Kurt O. Berends (“’Wholesome Reading Purifies and Elevates the Man:’ The Religious Military Press in the Confederacy,” Religion and the American Civil War), examines the religious life of Confederate soldiers through the pages of the southern religious military press. Berends concludes that by the second half of the Civil War, southern ministers were convinced that the key to sectional victory was a converted army.  Christian denominations in the South proclaimed that the soldier was fighting for God and that manliness and commitment to the Confederate Cause were Christian virtues.  Maintaining faith in the primacy of personal salvation, southern churches, through the religious military press, rallied for sectional victory, while at the same time providing rational for the possibility of defeat.  Berends concludes that this message conveyed social implications far beyond the war itself, shaping the religion of the Lost Cause as a civil religion, but also perpetuating a manly Christianity.[54]

                Sidney J. Romero, in Religion in the Rebel Ranks (1983), explores the religious life of the Confederate soldier as portrayed through 20,000 plus letters, diaries and manuscripts.  Romero’s sources discuss religion in terms of revivals, chaplains, officers, soldiers and daily army life.  He concludes that religion was the greatest weapon of the otherwise disadvantaged South, providing the will to fight even against impossible odds.  “There seems little doubt that the church was the single greatest institution in the maintenance of moral in the Confederate army.”[55] 


Continue to Civil War Chaplains


 

        [50] Steven E. Woodworth, While God is Marching On: The Religious World of the Civil War Soldiers (Lawrence: University Press of Kansas, 2001).

        [51] Drew Gilpin Faust, “Christian Soldiers: The Meaning of Revivalism in the Confederate Army,” Journal of Southern History 53, no. 1 (February 1987): 63-90.

        [52] Reid Mitchell, “Christian Soldiers?: Perfecting the Confederacy,” in Religion and the American Civil War, ed.
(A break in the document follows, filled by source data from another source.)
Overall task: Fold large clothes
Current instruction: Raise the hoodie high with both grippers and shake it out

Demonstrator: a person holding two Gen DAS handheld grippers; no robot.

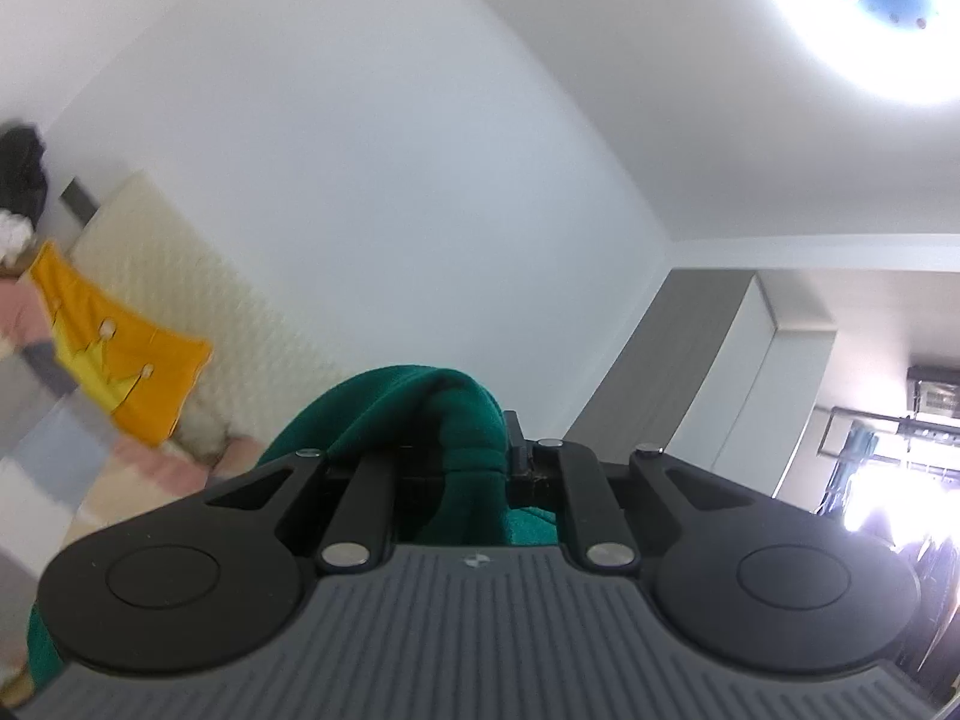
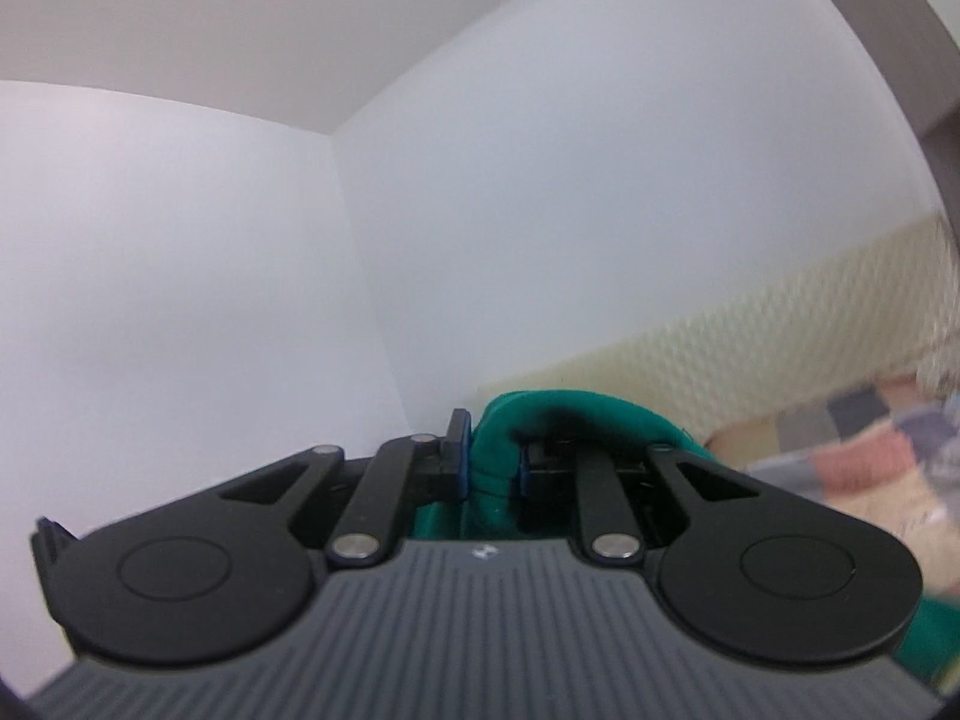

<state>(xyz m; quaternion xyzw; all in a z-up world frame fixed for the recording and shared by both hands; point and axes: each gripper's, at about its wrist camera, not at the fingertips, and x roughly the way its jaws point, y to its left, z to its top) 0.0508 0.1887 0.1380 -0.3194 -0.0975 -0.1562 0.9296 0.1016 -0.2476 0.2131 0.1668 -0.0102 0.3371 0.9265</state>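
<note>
Left gripper [image 1: 474, 456]: clamped on a fold of the green garment [image 1: 420, 414]. The fabric is bunched between the narrowly set jaws and humps up over the fingers; more of it hangs below, seen at the lower left edge of the left wrist view. The right-hand fingertip [image 1: 517, 441] is exposed beside the cloth; the other is buried under it.

Right gripper [image 2: 492, 462]: likewise clenched on the green garment [image 2: 564, 414]. Blue pads [image 2: 461, 450] are pressed against the fold from both sides, and the cloth rises in a rounded ridge over the fingers on the picture's right. A further patch of green is seen at the lower right edge, under the gripper body.

Both grippers are pointed slightly upward, so mostly white wall [image 2: 180, 270] and ceiling [image 1: 690, 120] are framed.

Surroundings, left wrist view:
- A cream quilted headboard [image 1: 198, 300] is set against the wall.
- An orange cushion [image 1: 120, 354] with a yellow crown motif leans on it.
- A patchwork bedcover [image 1: 78, 468] in pink, blue and cream lies below.
- A dark bundle [image 1: 21, 168] is seen at the far left, blurred.
- A lit ceiling lamp [image 1: 870, 6] with blue details is at top right.
- A grey-white wardrobe [image 1: 720, 384] and a bright window [image 1: 882, 498] are on the right.

Right wrist view: the same headboard [image 2: 780, 324] and bedcover [image 2: 840, 450] are seen at right, motion-blurred.
</note>
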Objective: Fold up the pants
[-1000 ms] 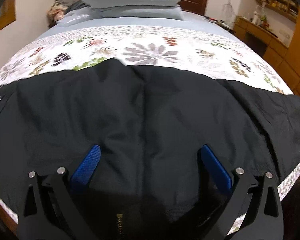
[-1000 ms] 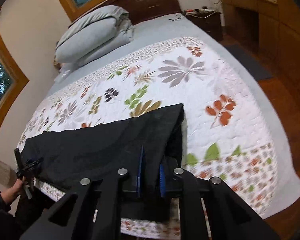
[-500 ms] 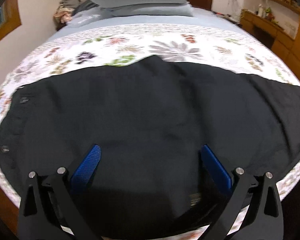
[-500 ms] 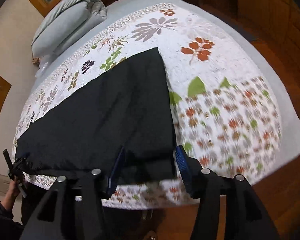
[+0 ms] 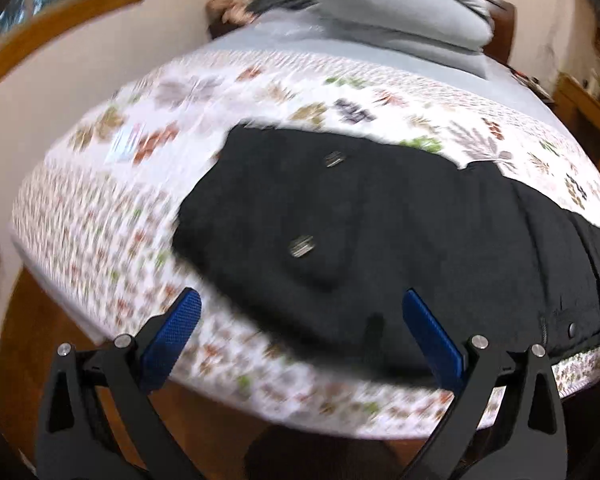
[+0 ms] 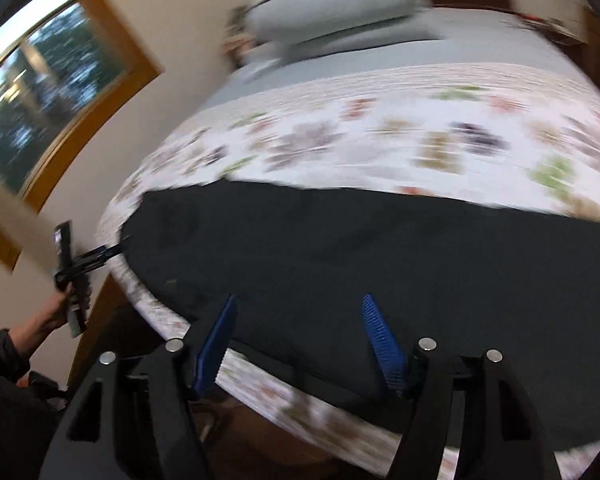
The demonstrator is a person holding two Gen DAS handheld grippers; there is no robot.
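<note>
Plainly, one pair of black pants (image 5: 400,240) lies flat on the floral quilt (image 5: 100,220) of the bed, showing two metal snaps (image 5: 302,247). Both hand-held grippers, left (image 5: 300,332) and right (image 6: 298,338), are spread and empty, the right's jaws opening. No writing is readable.

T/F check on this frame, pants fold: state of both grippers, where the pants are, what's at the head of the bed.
1. The black pants lie spread on the floral quilt. True.
2. The left gripper is clamped on the waistband. False: its blue fingers stand wide apart with no cloth pinched between them.
3. The right gripper has its jaws opening and grips nothing. True.
4. Two metal snap buttons show on the pants in the left wrist view. True.
5. The pants hang off a chair. False: they rest on the bed.
6. Red pillows sit at the head of the bed. False: the pillows are grey.
</note>
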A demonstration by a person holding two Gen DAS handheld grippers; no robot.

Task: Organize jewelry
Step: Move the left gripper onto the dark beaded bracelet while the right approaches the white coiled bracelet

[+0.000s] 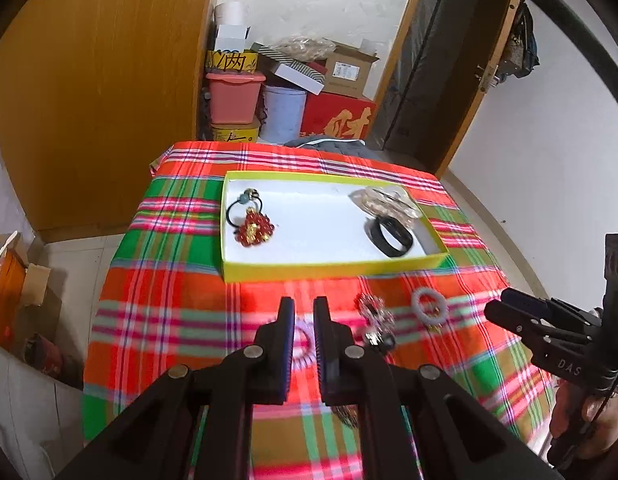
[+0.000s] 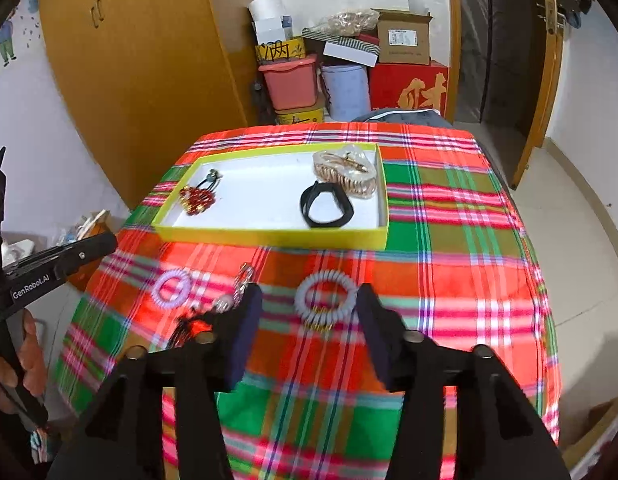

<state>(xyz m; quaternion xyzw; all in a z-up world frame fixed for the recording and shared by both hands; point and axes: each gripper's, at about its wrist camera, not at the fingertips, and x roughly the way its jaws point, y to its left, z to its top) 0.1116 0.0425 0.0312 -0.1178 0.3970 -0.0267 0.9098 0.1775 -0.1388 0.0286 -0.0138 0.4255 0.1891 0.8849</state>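
Plaid cloth (image 2: 449, 240) in red, green and pink covers the table, and its far edge runs just short of stacked boxes and tubs (image 1: 285, 92) against the white wall. On the far half sits my yellow-rimmed tray (image 2: 269, 237), long side toward me, its right wall well in from the cloth's right edge, so a broad bare strip lies there. Inside it lie a red bead cluster on a black cord (image 2: 197, 198) at the left, and a black band (image 2: 327, 204) beside a bagged gold piece (image 2: 347, 174) at the right; its white middle is bare. Near me, loose on the cloth, are a white coil ring (image 2: 327, 298), a lilac coil ring (image 2: 171, 288) and a sparkly trinket (image 1: 373, 312) between them. My right gripper (image 2: 309, 312) hangs above the white ring with jaws apart, nothing pinched. My left gripper (image 1: 304, 316) has its jaws almost together, empty, above the lilac ring. A wooden wardrobe (image 1: 109, 100) stands beyond the left edge.
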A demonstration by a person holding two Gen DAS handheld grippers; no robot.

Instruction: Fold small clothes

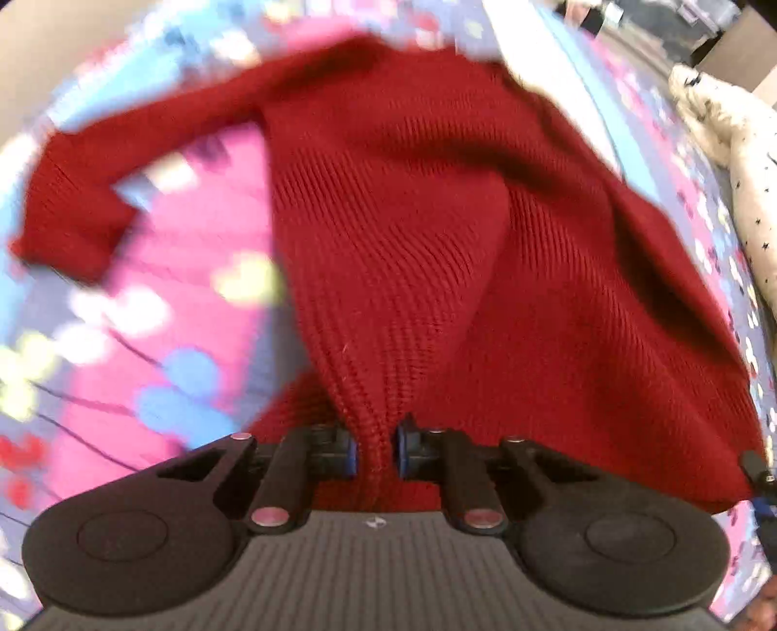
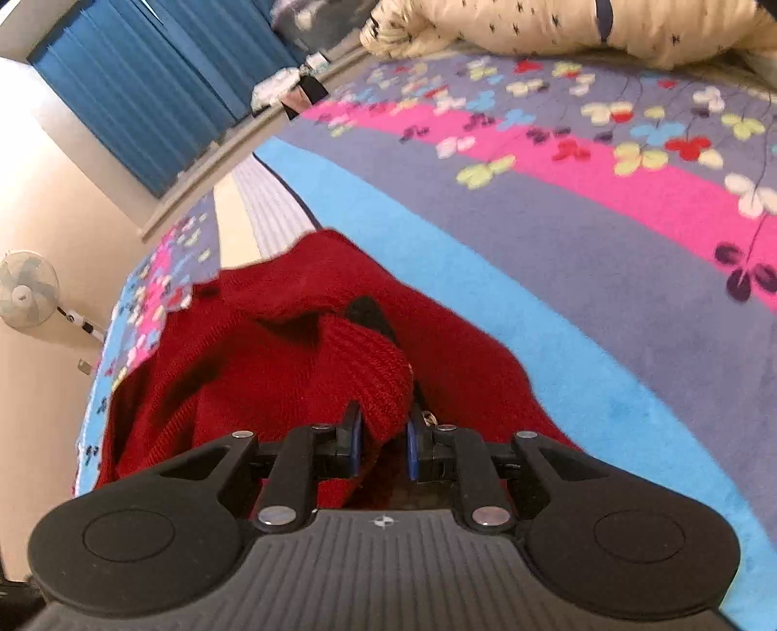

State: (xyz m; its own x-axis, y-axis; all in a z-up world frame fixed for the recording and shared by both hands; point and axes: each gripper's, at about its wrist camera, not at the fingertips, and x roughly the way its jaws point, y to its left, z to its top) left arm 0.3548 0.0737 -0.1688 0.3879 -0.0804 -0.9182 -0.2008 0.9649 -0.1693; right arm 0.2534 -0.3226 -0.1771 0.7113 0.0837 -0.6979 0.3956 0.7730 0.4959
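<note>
Red ribbed knit is filling most of the left wrist view: a small red sweater (image 1: 413, 233) is spreading out in front of the left gripper (image 1: 378, 454), with one sleeve (image 1: 73, 208) reaching off to the left over the floral blanket (image 1: 184, 252). The left gripper is pinching a bunched ridge of the sweater's edge, its blue-padded fingers (image 1: 353, 451) pressing in from both sides with only the fabric between them. The cloth is fanning upward and outward from that pinch, and much of the picture is blurring, so the far hem is hard to read.

In the right wrist view, the right gripper (image 2: 383, 444) is gripping a thick folded roll of the same sweater (image 2: 272, 349), its fingers (image 2: 350, 437) sitting narrow against the knit. The rest of the garment is lying crumpled on the blanket (image 2: 558, 272), which is showing purple, pink and light blue bands with flower prints. A cream quilt with small dark stars (image 2: 558, 24) is lying at the far edge of the bed, also showing at the right of the left view (image 1: 738, 160). Blue curtains (image 2: 145, 87) are hanging at the back left, and a white fan (image 2: 26, 289) is standing against the pale wall.
</note>
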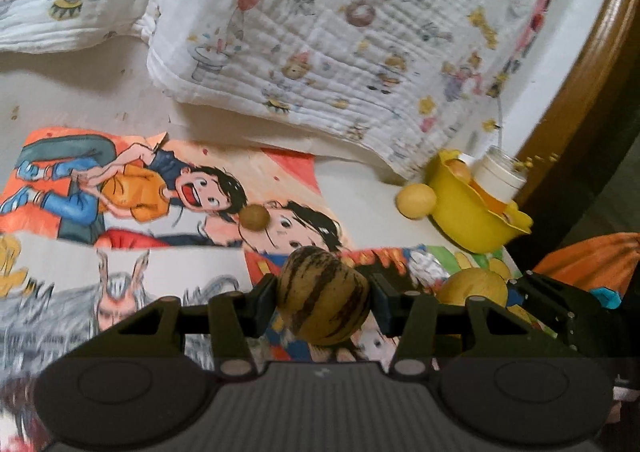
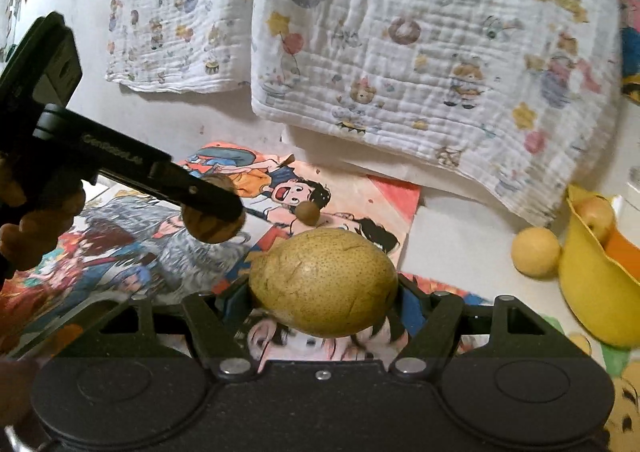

Randall M. Miller (New York and Oxford: Oxford University Press, 1998), 297-309.  Mitchell questions longstanding conclusions drawn by J. William Jones in, Christ in the Camp (Richmond: B. J. Johnson & Company, 1887).

      [53] Paludan, “A People’s Contest”: The Union and the Civil War, 1861-1865, 39-374.

        [54] Kurt O. Berends, “’Wholesome Reading Purifies and Elevates the Man’: The Religious Military Press in the Confederacy,” in Religion and the American Civil War, ed. Randall M. Miller (New York and Oxford: Oxford University Press, 1998), 131-166.  See also Peter S. Carmichael, Lee’s Young Artillerist: William R. J. Pegram (Charlottesville: University Press of Virginia, 1995).  Carmichael examines the young Confederate soldier William Pegram in portraying how Confederate soldiers were certain they were fighting for a holy cause.

        [55] Sidney J. Romero, Religion in the Rebel Ranks (Lanham, MD: University Press of America, 1983), 129.